[[ Materials provided open ]]

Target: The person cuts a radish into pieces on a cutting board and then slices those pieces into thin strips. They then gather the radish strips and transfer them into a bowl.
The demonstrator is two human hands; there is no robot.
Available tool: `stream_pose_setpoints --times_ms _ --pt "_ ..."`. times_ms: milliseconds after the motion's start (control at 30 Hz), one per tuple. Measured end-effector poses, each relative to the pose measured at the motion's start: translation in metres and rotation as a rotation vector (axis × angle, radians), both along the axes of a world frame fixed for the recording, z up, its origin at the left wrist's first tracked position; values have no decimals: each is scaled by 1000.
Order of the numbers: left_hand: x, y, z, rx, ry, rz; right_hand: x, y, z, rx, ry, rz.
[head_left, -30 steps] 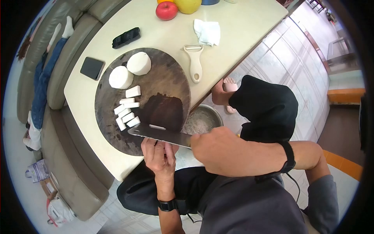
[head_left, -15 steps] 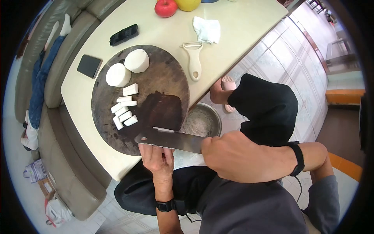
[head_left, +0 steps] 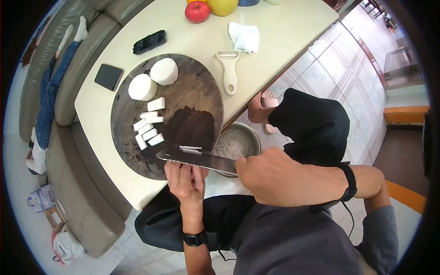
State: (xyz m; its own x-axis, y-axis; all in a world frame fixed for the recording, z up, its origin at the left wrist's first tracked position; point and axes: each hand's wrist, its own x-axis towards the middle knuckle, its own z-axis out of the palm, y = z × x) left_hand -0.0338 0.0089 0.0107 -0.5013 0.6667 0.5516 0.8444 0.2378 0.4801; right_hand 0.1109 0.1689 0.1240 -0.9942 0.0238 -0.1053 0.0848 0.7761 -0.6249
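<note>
The right hand point(head_left: 275, 176) is closed firmly around the handle of a cleaver point(head_left: 201, 159), whose blade is held across the near edge of the round cutting board point(head_left: 192, 91). The left hand point(head_left: 185, 181) is laid just behind the blade with its fingers loosely extended; whether anything is pinned beneath them cannot be told. Thin white strips point(head_left: 190, 148) are seen beside the blade, so slicing is judged to be under way. Cut sticks point(head_left: 147, 133) and two round chunks point(head_left: 164, 71) lie farther off. For the next cut, fingertips should be kept clear.
</note>
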Motion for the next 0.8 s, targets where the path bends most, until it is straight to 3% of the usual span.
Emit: stream_pose_setpoints --times_ms 100,367,700,800 --pt "-1 -3 -3 -10 -25 -7 2 1 11 33 -145 12" --pt "-2 1 0 10 27 -27 -7 3 -2 25 46 67" --pt "1 2 2 13 6 -11 -13 -2 -17 12 101 -31" --pt "1 1 1 20 11 -8 -6 2 -7 24 -13 8"
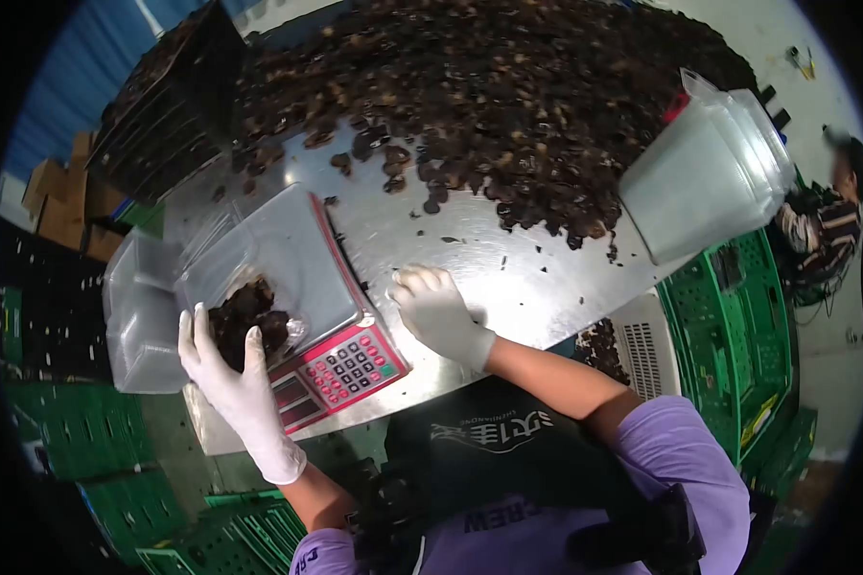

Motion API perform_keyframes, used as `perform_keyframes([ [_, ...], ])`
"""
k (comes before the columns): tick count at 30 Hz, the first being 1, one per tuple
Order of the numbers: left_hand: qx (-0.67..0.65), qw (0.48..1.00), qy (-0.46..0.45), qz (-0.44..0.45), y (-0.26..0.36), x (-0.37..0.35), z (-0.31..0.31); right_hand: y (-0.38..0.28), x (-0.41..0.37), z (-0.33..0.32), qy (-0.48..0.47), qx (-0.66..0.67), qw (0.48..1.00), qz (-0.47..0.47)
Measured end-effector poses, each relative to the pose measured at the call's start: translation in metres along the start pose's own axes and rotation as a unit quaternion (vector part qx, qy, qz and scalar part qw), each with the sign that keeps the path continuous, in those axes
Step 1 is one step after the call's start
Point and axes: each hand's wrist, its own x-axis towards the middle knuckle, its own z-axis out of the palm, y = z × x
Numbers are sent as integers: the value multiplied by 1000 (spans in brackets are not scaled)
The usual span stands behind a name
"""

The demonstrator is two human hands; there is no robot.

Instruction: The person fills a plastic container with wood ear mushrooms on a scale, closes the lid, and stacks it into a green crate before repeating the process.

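Note:
My left hand, in a white glove, has its fingers spread around a dark clump of mushroom-like pieces in a clear plastic container. The container rests on the pan of a red scale with a keypad. My right hand, also gloved, is just right of the scale over the metal table. Its fingers are curled, and whether they hold anything is hidden. A large heap of the same dark pieces covers the table's far side.
Stacked clear containers stand at the right and left. A black crate is at the back left. Green crates line the right side, others lie below left. A person is at the far right.

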Motion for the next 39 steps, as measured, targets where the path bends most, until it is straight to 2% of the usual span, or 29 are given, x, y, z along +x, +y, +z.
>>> perform_keyframes([
  [2, -21, 1000, 4, 9, 28, -5, 5, 18, 2, 21, -7, -59, 998, 4],
  [4, -94, 990, -30, 96, 60, -11, 17, 36, 11, 21, -14, -116, 993, 4],
  [6, -130, 972, -100, 166, 90, -24, 38, 50, 18, 9, -187, -178, 962, 88],
  [7, -167, 962, -146, 160, 101, -34, 55, 65, 17, -4, -197, -179, 953, 145],
  [9, -191, 936, -231, 182, 120, -55, 85, 99, -26, -29, -88, -119, 970, 193],
  [10, -193, 925, -285, 163, 128, -64, 99, 102, -53, -57, -16, -156, 970, 187],
  [11, -198, 910, -333, 150, 129, -71, 118, 112, -81, -77, -154, -192, 922, 300],
  [12, -169, 906, -366, 129, 133, -76, 131, 114, -120, -106, -74, -244, 916, 311],
  [13, -135, 918, -347, 139, 133, -79, 148, 110, -152, -142, -23, -256, 919, 300],
  [14, -102, 927, -328, 147, 133, -86, 166, 107, -180, -174, -92, -310, 868, 377],
  [15, -105, 925, -334, 148, 133, -96, 185, 108, -214, -199, -36, -350, 869, 347],
  [17, 30, 956, -248, 156, 142, -113, 214, 119, -293, -233, -74, -387, 800, 452],
  [19, -26, 936, -300, 181, 175, -131, 223, 113, -315, -263, -28, -391, 771, 501],
  [20, -73, 912, -349, 202, 194, -146, 224, 115, -326, -268, 8, -400, 760, 512],
  [21, -113, 875, -359, 304, 217, -170, 225, 115, -321, -270, 5, -399, 759, 515],
  [22, -151, 828, -363, 401, 239, -193, 227, 120, -304, -271, 55, -362, 786, 499],
  [23, -288, 729, -427, 451, 257, -201, 219, 124, -285, -270, 107, -323, 808, 481],
  [24, -259, 583, -538, 551, 282, -184, 193, 125, -266, -267, 113, -289, 832, 460],
  [25, -298, 472, -651, 514, 288, -200, 191, 120, -246, -264, 100, -302, 840, 439],
  [26, -287, 437, -684, 509, 294, -180, 163, 115, -228, -262, 86, -313, 849, 417],
  [28, -431, 615, -458, 475, 265, -171, 155, 115, -217, -258, 104, -296, 867, 387],
  [29, -412, 708, -392, 419, 251, -152, 157, 114, -218, -253, 109, -279, 867, 397],
  [31, -203, 884, -374, 194, 214, -118, 203, 118, -225, -242, 115, -259, 866, 413],
  [32, -122, 946, -263, 145, 195, -99, 206, 120, -226, -234, 113, -252, 869, 411],
  [33, -19, 981, -156, 118, 160, -93, 245, 121, -224, -228, 109, -237, 877, 404],
  [35, 41, 974, -216, -49, 136, -56, 255, 122, -215, -216, 103, -217, 892, 384],
  [36, 44, 975, -214, -50, 133, -54, 256, 122, -208, -211, 104, -213, 893, 383],
  [38, 46, 963, -264, 42, 128, -55, 258, 121, -199, -204, 115, -180, 900, 379],
  [39, 35, 967, -237, 89, 128, -68, 255, 120, -194, -205, 111, -172, 900, 385],
])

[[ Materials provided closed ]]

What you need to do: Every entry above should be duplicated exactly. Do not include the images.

Exercise answer:
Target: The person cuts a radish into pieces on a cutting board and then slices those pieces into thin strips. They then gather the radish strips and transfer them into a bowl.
The demonstrator is two human hands; there is no robot.
Available tool: `stream_pose_setpoints --times_ms _ --pt "_ ..."`. times_ms: milliseconds after the motion's start (control at 30 Hz), one per tuple. Measured end-effector poses, each relative to the pose measured at the motion's start: translation in metres and rotation as a rotation vector (axis × angle, radians), both along the axes of a world frame fixed for the recording, z up, its origin at the left wrist's first tracked position; values have no decimals: each is scaled by 1000.
Order of the numbers: left_hand: x, y, z, rx, ry, rz; right_hand: x, y, z, rx, ry, rz.
[head_left, -30 steps] 
[head_left, -15 steps] 
[head_left, +0 steps] 
State: (xyz m; its own x-axis, y-axis; all in a world frame fixed for the recording, z up, its origin at the left wrist's first tracked position; point and axes: each hand's wrist, its own x-axis towards the middle knuckle, its own z-axis out of the palm, y = z × x) left_hand -0.0338 0.0089 0.0107 -0.5013 0.6667 0.5516 0.8444 0.2378 0.4801; right_hand 0.1109 0.1689 0.1240 -0.9942 0.0238 -0.1053 0.0848 0.7761 -0.6249
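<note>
The right hand point(head_left: 275, 176) is closed firmly around the handle of a cleaver point(head_left: 201, 159), whose blade is held across the near edge of the round cutting board point(head_left: 192, 91). The left hand point(head_left: 185, 181) is laid just behind the blade with its fingers loosely extended; whether anything is pinned beneath them cannot be told. Thin white strips point(head_left: 190, 148) are seen beside the blade, so slicing is judged to be under way. Cut sticks point(head_left: 147, 133) and two round chunks point(head_left: 164, 71) lie farther off. For the next cut, fingertips should be kept clear.
</note>
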Motion for the next 0.8 s, targets where the path bends most, until it is straight to 3% of the usual span.
Emit: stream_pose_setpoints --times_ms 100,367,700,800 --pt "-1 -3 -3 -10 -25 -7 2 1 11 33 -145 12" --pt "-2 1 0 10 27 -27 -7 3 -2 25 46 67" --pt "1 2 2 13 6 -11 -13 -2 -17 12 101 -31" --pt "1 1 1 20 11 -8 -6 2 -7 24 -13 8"

Motion API perform_keyframes, used as `perform_keyframes([ [_, ...], ])`
"""
k (comes before the columns): tick count at 30 Hz, the first being 1, one per tuple
Order of the numbers: left_hand: qx (-0.67..0.65), qw (0.48..1.00), qy (-0.46..0.45), qz (-0.44..0.45), y (-0.26..0.36), x (-0.37..0.35), z (-0.31..0.31); right_hand: y (-0.38..0.28), x (-0.41..0.37), z (-0.33..0.32), qy (-0.48..0.47), qx (-0.66..0.67), qw (0.48..1.00), qz (-0.47..0.47)
Measured end-effector poses, each relative to the pose measured at the call's start: translation in metres along the start pose's own axes and rotation as a unit quaternion (vector part qx, qy, qz and scalar part qw), each with the sign that keeps the path continuous, in those axes
Step 1 is one step after the call's start
Point and axes: each hand's wrist, its own x-axis towards the middle knuckle, its own z-axis out of the palm, y = z × x
Numbers are sent as integers: the value multiplied by 1000 (spans in brackets are not scaled)
The usual span stands behind a name
"""

The demonstrator is two human hands; there is no robot.

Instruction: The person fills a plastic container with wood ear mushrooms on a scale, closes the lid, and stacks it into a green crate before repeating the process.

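Note:
My left hand, in a white glove, has its fingers spread around a dark clump of mushroom-like pieces in a clear plastic container. The container rests on the pan of a red scale with a keypad. My right hand, also gloved, is just right of the scale over the metal table. Its fingers are curled, and whether they hold anything is hidden. A large heap of the same dark pieces covers the table's far side.
Stacked clear containers stand at the right and left. A black crate is at the back left. Green crates line the right side, others lie below left. A person is at the far right.
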
Motion for the next 39 steps, as measured, targets where the path bends most, until it is straight to 2% of the usual span, or 29 are given, x, y, z along +x, +y, +z.
>>> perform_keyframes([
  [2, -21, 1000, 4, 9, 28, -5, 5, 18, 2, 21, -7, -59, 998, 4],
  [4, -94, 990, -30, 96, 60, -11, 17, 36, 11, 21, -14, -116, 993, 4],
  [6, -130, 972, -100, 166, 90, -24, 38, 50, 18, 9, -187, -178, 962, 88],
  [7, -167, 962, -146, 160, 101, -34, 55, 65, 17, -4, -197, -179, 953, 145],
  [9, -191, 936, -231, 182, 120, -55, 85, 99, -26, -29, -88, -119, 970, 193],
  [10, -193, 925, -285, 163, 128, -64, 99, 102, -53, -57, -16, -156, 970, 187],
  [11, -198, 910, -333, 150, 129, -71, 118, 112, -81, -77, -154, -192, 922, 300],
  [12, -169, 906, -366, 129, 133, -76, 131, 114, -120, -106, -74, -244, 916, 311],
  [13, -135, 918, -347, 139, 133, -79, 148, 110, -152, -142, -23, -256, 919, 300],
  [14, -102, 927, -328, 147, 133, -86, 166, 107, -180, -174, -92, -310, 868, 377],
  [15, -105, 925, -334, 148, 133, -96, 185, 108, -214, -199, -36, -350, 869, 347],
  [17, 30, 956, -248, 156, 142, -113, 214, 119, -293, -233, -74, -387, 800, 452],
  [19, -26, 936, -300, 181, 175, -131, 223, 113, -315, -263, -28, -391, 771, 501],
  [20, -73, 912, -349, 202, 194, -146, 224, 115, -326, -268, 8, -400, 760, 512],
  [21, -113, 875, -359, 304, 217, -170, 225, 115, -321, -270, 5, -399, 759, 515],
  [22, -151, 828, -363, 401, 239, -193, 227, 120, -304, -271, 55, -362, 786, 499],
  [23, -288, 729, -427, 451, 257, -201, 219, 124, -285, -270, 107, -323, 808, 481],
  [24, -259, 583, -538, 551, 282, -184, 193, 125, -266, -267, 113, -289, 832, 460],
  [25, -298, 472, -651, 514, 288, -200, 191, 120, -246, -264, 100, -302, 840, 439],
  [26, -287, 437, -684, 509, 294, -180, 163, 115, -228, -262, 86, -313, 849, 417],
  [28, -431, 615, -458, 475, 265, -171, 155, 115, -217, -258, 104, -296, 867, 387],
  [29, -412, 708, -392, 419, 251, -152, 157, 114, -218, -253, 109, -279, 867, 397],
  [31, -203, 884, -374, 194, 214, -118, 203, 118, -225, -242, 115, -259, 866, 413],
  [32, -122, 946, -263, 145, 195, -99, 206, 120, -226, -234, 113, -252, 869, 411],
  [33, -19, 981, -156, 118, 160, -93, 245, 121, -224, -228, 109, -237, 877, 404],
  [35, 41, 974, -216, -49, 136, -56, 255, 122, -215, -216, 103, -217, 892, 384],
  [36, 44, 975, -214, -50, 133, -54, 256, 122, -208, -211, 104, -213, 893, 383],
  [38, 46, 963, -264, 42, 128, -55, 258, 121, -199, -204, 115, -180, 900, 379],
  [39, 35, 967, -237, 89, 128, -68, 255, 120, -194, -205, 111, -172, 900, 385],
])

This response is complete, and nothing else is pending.